## What the exercise asks
The lines below from the one with "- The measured" up to and including the one with "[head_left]" are what you should set down, exactly and without pictures.

+++++

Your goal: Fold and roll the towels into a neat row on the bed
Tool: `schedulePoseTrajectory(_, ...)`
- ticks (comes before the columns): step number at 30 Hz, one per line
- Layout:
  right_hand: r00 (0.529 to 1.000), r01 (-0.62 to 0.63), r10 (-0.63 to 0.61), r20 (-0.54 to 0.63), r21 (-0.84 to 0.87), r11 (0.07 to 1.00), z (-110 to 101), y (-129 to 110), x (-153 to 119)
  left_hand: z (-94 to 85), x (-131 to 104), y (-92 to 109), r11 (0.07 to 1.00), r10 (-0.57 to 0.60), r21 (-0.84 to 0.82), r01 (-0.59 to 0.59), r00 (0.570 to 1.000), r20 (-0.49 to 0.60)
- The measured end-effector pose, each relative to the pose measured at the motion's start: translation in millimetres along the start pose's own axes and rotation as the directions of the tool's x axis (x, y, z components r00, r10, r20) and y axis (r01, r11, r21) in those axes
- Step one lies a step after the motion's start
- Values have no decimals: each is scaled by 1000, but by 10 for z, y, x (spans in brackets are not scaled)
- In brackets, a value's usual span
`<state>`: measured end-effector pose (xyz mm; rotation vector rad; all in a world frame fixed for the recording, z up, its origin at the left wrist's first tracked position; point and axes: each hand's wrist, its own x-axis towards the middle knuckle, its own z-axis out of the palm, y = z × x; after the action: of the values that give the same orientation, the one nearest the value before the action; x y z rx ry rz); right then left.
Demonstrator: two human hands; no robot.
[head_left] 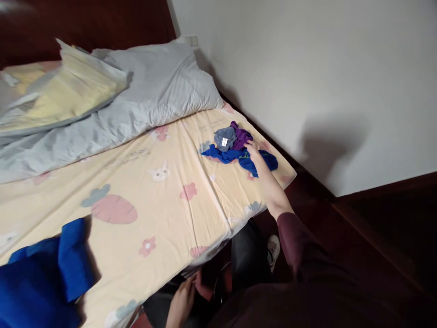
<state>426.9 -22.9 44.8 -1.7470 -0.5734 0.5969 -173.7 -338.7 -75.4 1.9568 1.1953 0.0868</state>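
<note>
— Which parts are shown on the bed [164, 191]?
— Upper right: my right hand [252, 149], touching a rumpled pile [235, 155] near the corner, made up of purple cloth [242, 136], grey-blue cloth [221, 134] and bright blue cloth [220, 154]. Below: my left hand [182, 297], by my dark trousers [251, 255].
— Is either one gripping?
— At this size, I cannot tell for either.
— What is done, what is left?
— Early stage, I judge: contact is made, but the pile is bunched and unsorted. A blue garment [41, 278] lies well apart, lower left.
</note>
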Motion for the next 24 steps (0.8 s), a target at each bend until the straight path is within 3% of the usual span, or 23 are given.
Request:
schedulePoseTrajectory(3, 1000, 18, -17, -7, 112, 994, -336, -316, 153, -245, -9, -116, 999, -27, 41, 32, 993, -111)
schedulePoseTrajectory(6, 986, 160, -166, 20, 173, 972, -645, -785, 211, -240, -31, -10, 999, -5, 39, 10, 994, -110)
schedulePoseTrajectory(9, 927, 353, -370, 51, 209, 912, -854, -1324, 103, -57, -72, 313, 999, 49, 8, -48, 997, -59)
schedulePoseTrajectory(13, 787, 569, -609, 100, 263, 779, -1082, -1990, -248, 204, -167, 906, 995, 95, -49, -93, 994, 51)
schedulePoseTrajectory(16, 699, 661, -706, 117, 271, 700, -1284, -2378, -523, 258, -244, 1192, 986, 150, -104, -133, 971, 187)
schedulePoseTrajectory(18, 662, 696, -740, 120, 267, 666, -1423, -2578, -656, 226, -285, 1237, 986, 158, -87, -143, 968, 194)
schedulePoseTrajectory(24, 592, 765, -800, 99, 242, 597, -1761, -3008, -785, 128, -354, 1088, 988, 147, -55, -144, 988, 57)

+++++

## Your solution
- The measured end-effector pose, each relative to the pose measured at the motion's start: translation in millimetres along the start pose's own axes and rotation as the directions of the tool's x axis (x, y, z components r00, r10, r20) and y axis (r01, r11, r21) in those axes
- Step one lies a step after the motion's start
- Values have no decimals: each is scaled by 1000, but by 10 for z, y, x (spans in brackets are not scaled)
- In brackets, a value's usual span
`<state>`: measured end-effector pose (xyz mm; rotation vector rad; all in a world frame fixed for the recording, z up, its origin at the left wrist's first tracked position; point and axes: each hand's wrist, its own x-axis towards the middle knuckle, its own z-axis out of the palm, y = z × x; after the action: of the values that give the same orientation, the one nearest the value before the action; x y z rx ry rz); right then left.
Demonstrator: two human hands; no robot.
[head_left] 

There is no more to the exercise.